It is high noon, and sophomore Laura Patterson is sitting in the sun on the Campus Center patio with a cash box and a large sign that keeps falling over in the wind. "Buy a button," she shouts to passersby. "Help a child read."
For the past decade, students like Patterson have been working with Tufts Literacy Corps (TLC) to do just that. The program, which began in 1997 as a part of the national "America Reads" program, has grown exponentially in its 10-year existence.
Its most recent initiative - a button sale to purchase books in Somerville and Medford classrooms - is one of many new programs TLC has introduced to help improve literacy and education in local schools.
"Our vision is quite broad and ambitious," said Cynthia Krug, the program's coordinator, in an e-mail. "We want all children in our host communities to succeed in school and become lifelong learners.
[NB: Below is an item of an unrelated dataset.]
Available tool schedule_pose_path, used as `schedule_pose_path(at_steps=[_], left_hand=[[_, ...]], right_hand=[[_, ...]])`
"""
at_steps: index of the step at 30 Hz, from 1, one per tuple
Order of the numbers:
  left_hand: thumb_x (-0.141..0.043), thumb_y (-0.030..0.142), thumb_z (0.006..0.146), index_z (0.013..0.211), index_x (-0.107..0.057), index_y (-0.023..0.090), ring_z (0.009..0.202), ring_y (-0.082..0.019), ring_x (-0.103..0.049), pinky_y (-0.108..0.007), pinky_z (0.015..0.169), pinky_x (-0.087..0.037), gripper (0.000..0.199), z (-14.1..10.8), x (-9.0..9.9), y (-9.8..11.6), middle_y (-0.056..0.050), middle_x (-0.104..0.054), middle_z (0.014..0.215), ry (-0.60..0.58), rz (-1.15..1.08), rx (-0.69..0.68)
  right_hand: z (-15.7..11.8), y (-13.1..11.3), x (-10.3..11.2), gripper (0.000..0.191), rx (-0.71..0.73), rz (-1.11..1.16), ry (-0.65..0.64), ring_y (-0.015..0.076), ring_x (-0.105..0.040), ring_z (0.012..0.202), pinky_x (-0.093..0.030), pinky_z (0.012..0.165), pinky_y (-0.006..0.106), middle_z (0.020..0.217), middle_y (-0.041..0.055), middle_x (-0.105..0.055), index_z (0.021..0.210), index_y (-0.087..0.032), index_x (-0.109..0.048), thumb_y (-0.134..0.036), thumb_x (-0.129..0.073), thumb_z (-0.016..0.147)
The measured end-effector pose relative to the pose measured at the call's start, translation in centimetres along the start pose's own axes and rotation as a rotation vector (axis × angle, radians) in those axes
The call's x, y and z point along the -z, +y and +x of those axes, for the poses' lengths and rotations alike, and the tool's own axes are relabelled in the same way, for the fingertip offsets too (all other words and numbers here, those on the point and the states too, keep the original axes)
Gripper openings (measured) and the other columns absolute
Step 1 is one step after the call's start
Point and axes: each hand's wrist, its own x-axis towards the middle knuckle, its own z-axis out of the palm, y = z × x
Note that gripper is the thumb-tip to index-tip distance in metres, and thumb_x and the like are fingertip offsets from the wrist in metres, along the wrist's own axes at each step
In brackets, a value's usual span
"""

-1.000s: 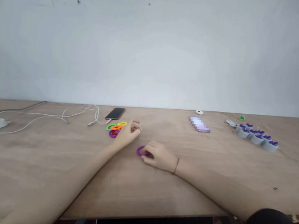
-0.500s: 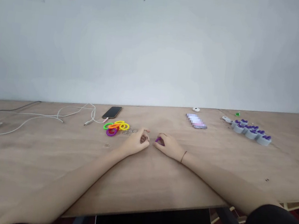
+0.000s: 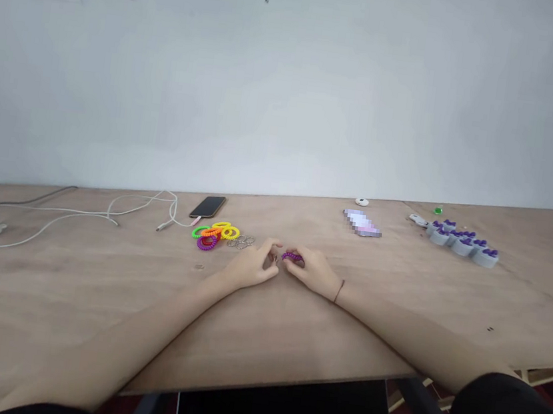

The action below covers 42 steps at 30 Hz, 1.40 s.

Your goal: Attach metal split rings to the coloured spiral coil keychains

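Note:
My right hand (image 3: pixel 313 269) pinches a purple spiral coil band (image 3: pixel 292 257) between thumb and fingers, its left side sticking out. Facing it, my left hand (image 3: pixel 253 264) is curled, with a small metal ring (image 3: pixel 275 258) at its fingertips, close to the coil band. Whether the ring and the band touch I cannot tell. Left of my left hand, several metal key rings (image 3: pixel 242 242) lie in a cluster. Beside them is a loose pile of coil bands: yellow (image 3: pixel 230 233), orange (image 3: pixel 210 232), green (image 3: pixel 199 232), red partly covered, and another purple one (image 3: pixel 206 243).
Behind the pile a dark phone (image 3: pixel 208 207) is plugged into a white cable (image 3: pixel 174 211). Another phone (image 3: pixel 362 223) with a blurred screen lies at the back right, near a white earbud case (image 3: pixel 362 202). Grey-white pieces with purple tops (image 3: pixel 463 246) stand farther right on the wooden table (image 3: pixel 339 349).
More of the purple coil band now shows at my right fingertips. My left fingers have opened out slightly and moved a little closer to it.

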Motion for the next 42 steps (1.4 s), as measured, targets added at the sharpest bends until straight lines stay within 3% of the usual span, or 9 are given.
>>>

In addition to helping children master the skills and knowledge they need to excel in their schoolwork, we run projects that will get them fired up about - anything really - that fosters literacy learning ... or math."
The program uses work-study grants to hire students to visit Medford and Somerville schools and tutor children there in reading, writing and literacy.
"We go to the schools, and we help them in as many ways as we can," Patterson said. "I love little kids. It's an opportunity to share what I've learned, because I know a lot of kids don't have the same opportunities that I had while growing up."
According to Krug, the program has expanded greatly since its inception, relying on a variety of grants to fund new projects.
"In 1997, we had only 16 reading tutors and me ... We now have three core tutoring programs - reading, writing and math - in which children work one-on-one with a TLC tutor; [we also have] after school homework help at a low income family development in Medford and several student created and run projects," she said. "The expansion is driven by both community needs and requests and student interests."
As it expands, TLC has taken on a wide variety of projects in addition to tutoring, which are tied together by their focus on individual learning and literacy. They include a program to teach students about the history of American slavery, a reading program in the Davis Square Starbucks and a poetry-writing workshop, among others.
"We're always adding new projects," said sophomore Caitlin Felsman, a member of TLC who coordinated the program's button sale. "We do 'story corps' on weekends, where we read at Starbucks, and we also have a new program called BookMatch, which is a book competition where kids in Medford have to get on teams and read a certain number of books, and we run it like a game show."
"It's sort of working on incorporating reading and writing into fun activities, and really expanding it," she added.
Members of the group said the work is both fun and rewarding. "I really like working with the kids - they're amazing," freshman and TLC member April Rosas said. "You get attached to each and every one of them, and you can really see the progress. At the beginning of the school year they had trouble reading, and now they've come so far."
Rosas is a TLC classroom assistant at a local school. There, she works with a teacher to help give more individualized attention to the students.
"They're at different [literacy] levels, so it's pretty hard," Rosas said. "It's especially difficult for the teacher, because she has to manage a classroom of 20 kids by herself."
According to Patterson, that problem is not uncommon in cities like Somerville and Medford, where school systems lack resources. "A lot of kids are being taught to tests, so that they can get to the next grade level," Patterson said. "They don't necessarily have to know how to read well to get to the next grade level - they just need to be able to answer a few basic questions ... A lot of kids are way behind grade level. ... And they're just being passed though these schools as if they know what they're doing."
Even outside of school, some students don't get the attention they need, Patterson said. Because many local residents have lower-income jobs, some parents struggle to spend enough time with their children.
"A lot of those kids don't necessarily have one-on-one time with their parents either, because their parents are working multiple jobs, or the come from single parent families, or things like that," Patterson said. "It's really helpful to take time - especially one-on-one time - with a kid, to help them in whichever way they need, and get to know them."
The TLC button sale, which is taking place this week, is one way TLC is looking to help. The sale will provide books to students for their homes and their classrooms to encourage them to do some reading on their own or with family.
"A lot of the kids we work with don't have books at home to read, so we get kids who watch TV to fill up all of their spare time," Felsman said. "I'm a writing tutor, and I grew up with books everywhere in my house, so to know that a kid isn't reading because they don't have the option to read is really sad."
TLC members created the buttons themselves. "We spent hours making tons of them," Rosas said. "For every button we sell, that money goes to buy a book for the kids."
Felsman said her work with TLC gives her a chance to do much-needed work for her local community.
"I joined because I feel like we have this great school with so many resources at Tufts, but we have very little interaction with the surrounding communities, which don't have the same kind of resources we do," she said. "As a student, I got in here and I know I have the skills to teach writing and reading and things like that. I wanted to give back to a community that I take a lot out of."